◆ YOUR ASSIGNMENT
For any picture in the lines below, please leave it out and copy the rest exactly.

= Beginning of Section =

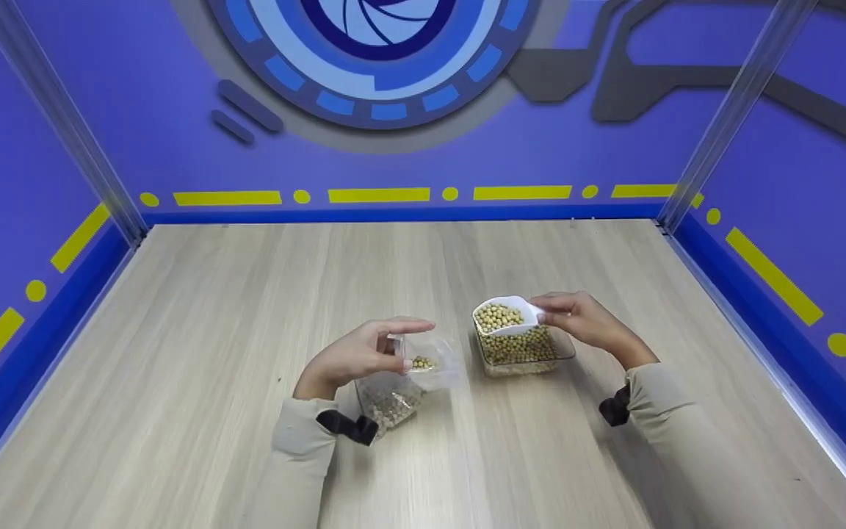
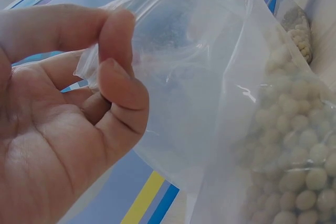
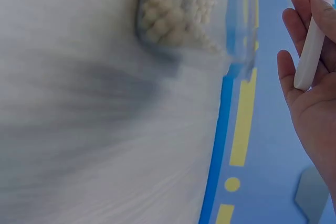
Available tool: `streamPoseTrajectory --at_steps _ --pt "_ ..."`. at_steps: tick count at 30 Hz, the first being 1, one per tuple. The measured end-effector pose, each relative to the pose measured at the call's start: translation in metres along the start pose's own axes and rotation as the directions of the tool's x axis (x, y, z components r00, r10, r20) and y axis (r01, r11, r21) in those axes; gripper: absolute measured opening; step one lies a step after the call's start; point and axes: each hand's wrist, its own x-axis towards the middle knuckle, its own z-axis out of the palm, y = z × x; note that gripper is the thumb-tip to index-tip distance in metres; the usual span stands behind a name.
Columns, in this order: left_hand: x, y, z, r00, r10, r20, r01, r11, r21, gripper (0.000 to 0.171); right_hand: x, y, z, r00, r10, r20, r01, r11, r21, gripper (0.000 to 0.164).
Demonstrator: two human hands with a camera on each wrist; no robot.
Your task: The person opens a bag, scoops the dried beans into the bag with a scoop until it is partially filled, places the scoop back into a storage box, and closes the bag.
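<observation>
My left hand (image 1: 357, 356) pinches the edge of a clear plastic zip bag (image 2: 178, 87) between thumb and forefinger, and the bag's mouth gapes open. Pale round beans (image 2: 294, 177) fill the lower part of the bag, which rests on the table. To the right, my right hand (image 1: 588, 321) grips a white scoop (image 1: 530, 314) by its handle. The scoop is heaped with yellowish beans (image 1: 498, 317) and hangs level over a clear square container (image 1: 566, 351). More of the same beans lie inside that container. In the right wrist view, the scoop's handle (image 3: 311, 59) lies along the fingers.
A light wood-grain table (image 1: 195, 353) carries the bag and the container, which stand a short gap apart. Blue panels (image 1: 136, 110) with yellow markings enclose the back and both sides. Metal posts (image 1: 739, 110) rise at the back corners.
</observation>
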Motion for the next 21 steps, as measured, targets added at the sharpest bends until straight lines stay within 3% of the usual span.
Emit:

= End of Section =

◆ RESULT OF THIS TASK
Available tool: `streamPoseTrajectory --at_steps _ --pt "_ ..."`. at_steps: tick count at 30 Hz, the first being 1, one per tuple. The measured end-effector pose, each relative to the pose measured at the call's start: translation in metres along the start pose's own axes and rotation as the directions of the tool's x axis (x, y, z components r00, r10, r20) and y axis (r01, r11, r21) in those axes; gripper: absolute measured opening; step one lies a step after the call's start; point and axes: each hand's wrist, its own x-axis towards the middle knuckle, its own z-axis out of the palm, y = z × x; note that gripper is the thumb-tip to index-tip distance in metres; the usual span stands behind a name.
Columns, in this order: left_hand: x, y, z, r00, r10, r20, r01, r11, r21, gripper (0.000 to 0.171); right_hand: x, y, z, r00, r10, r20, r01, r11, r21, gripper (0.000 to 0.164).
Demonstrator: two human hands with a camera on each wrist; no robot.
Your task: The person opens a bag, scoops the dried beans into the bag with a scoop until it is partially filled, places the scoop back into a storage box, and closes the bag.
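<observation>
My left hand (image 1: 357, 356) pinches the edge of a clear plastic zip bag (image 2: 178, 87) between thumb and forefinger, and the bag's mouth gapes open. Pale round beans (image 2: 294, 177) fill the lower part of the bag, which rests on the table. To the right, my right hand (image 1: 588, 321) grips a white scoop (image 1: 530, 314) by its handle. The scoop is heaped with yellowish beans (image 1: 498, 317) and hangs level over a clear square container (image 1: 566, 351). More of the same beans lie inside that container. In the right wrist view, the scoop's handle (image 3: 311, 59) lies along the fingers.
A light wood-grain table (image 1: 195, 353) carries the bag and the container, which stand a short gap apart. Blue panels (image 1: 136, 110) with yellow markings enclose the back and both sides. Metal posts (image 1: 739, 110) rise at the back corners.
</observation>
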Motion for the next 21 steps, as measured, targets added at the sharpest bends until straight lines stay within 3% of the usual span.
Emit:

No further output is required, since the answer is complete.